The shortcut will run minimized if configured in properties.
It will minimize to the taskbar and leave a button there,
but the command prompt window will remain until the
process completes.
A vbs file works around that but the op says that won't work.
I went through the same thing with mine and tried every command
combination and shortcuts I could find and finally ended up with
the vbs solution.
I tried making a shortcut from a bat file and running minimized
with start and it had no effect on the window.


----------



## TheOutcaste (Aug 8, 2007)

He want's a minimized window:


DoubleHelix said:


> I want to execute a batch file in a *minimized window* on Windows 7


----------



## DoubleHelix (Dec 10, 2004)

I need to run a program after a Cobian backup process. The only options for executing a program are EXE, BAT, and CMD. That's it. Not VBS. Not LNK. I just don't want the command window opening in the middle of the screen every time it runs.


----------



## leroys1000 (Aug 16, 2007)

Might check task scheduler.
You might be able to run a scheduled task that can run the
vbs file when the program completes.
Only other thing I can think of.
The program could be used as a trigger maybe.

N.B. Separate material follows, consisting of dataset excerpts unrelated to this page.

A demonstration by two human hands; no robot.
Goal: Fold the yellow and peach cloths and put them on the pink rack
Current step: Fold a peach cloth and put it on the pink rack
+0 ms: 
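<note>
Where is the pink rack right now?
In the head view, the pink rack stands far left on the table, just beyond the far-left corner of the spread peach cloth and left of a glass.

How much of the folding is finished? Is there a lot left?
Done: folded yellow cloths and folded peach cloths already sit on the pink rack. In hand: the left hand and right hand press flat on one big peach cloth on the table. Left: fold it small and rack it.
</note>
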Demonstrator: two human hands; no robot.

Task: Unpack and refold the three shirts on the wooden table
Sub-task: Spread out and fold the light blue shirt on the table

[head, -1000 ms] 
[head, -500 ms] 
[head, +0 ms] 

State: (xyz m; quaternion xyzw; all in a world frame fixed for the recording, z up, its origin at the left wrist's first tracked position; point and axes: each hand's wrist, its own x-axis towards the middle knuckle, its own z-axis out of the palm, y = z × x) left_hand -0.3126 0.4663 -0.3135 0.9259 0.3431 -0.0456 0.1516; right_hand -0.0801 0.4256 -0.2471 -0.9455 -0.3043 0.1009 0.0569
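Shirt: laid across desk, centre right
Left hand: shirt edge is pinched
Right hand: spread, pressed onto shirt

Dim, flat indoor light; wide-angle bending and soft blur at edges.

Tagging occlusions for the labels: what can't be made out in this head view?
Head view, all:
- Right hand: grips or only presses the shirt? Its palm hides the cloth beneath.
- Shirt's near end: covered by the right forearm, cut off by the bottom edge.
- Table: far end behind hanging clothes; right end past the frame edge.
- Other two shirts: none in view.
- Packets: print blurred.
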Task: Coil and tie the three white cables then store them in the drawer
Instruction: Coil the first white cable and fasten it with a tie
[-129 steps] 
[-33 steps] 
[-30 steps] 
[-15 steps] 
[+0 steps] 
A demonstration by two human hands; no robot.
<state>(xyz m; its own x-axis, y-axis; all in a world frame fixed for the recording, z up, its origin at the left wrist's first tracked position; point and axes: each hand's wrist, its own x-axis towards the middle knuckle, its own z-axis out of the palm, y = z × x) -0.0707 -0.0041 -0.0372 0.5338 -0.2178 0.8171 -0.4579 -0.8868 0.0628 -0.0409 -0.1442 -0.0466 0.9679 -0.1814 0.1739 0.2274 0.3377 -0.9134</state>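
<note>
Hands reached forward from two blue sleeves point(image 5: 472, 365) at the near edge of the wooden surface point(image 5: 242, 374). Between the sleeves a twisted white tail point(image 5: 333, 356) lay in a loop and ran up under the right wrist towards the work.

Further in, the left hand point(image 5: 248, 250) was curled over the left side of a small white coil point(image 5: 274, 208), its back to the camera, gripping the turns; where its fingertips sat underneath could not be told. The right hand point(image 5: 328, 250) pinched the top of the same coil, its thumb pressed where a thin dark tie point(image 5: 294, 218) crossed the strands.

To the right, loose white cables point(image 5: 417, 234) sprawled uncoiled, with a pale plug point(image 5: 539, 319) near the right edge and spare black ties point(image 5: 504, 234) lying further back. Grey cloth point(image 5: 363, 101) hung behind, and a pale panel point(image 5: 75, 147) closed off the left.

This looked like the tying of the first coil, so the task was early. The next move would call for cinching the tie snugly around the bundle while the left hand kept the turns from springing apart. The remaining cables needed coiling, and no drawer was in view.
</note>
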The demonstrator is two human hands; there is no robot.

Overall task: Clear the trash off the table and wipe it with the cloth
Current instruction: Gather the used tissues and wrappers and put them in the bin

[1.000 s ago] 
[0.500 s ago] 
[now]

Looks like there are programs that can compile vbs to exe.
Might see if there are any freeware ones.


----------



## TheOutcaste (Aug 8, 2007)

Not perfect, but you can use a batch file to call the shortcut. You'll get a command window for about a second, then the minimized window will run, and the calling window will close.
You can use the Mode command to make it a small window, but you'll get a brief flash of the default sized window.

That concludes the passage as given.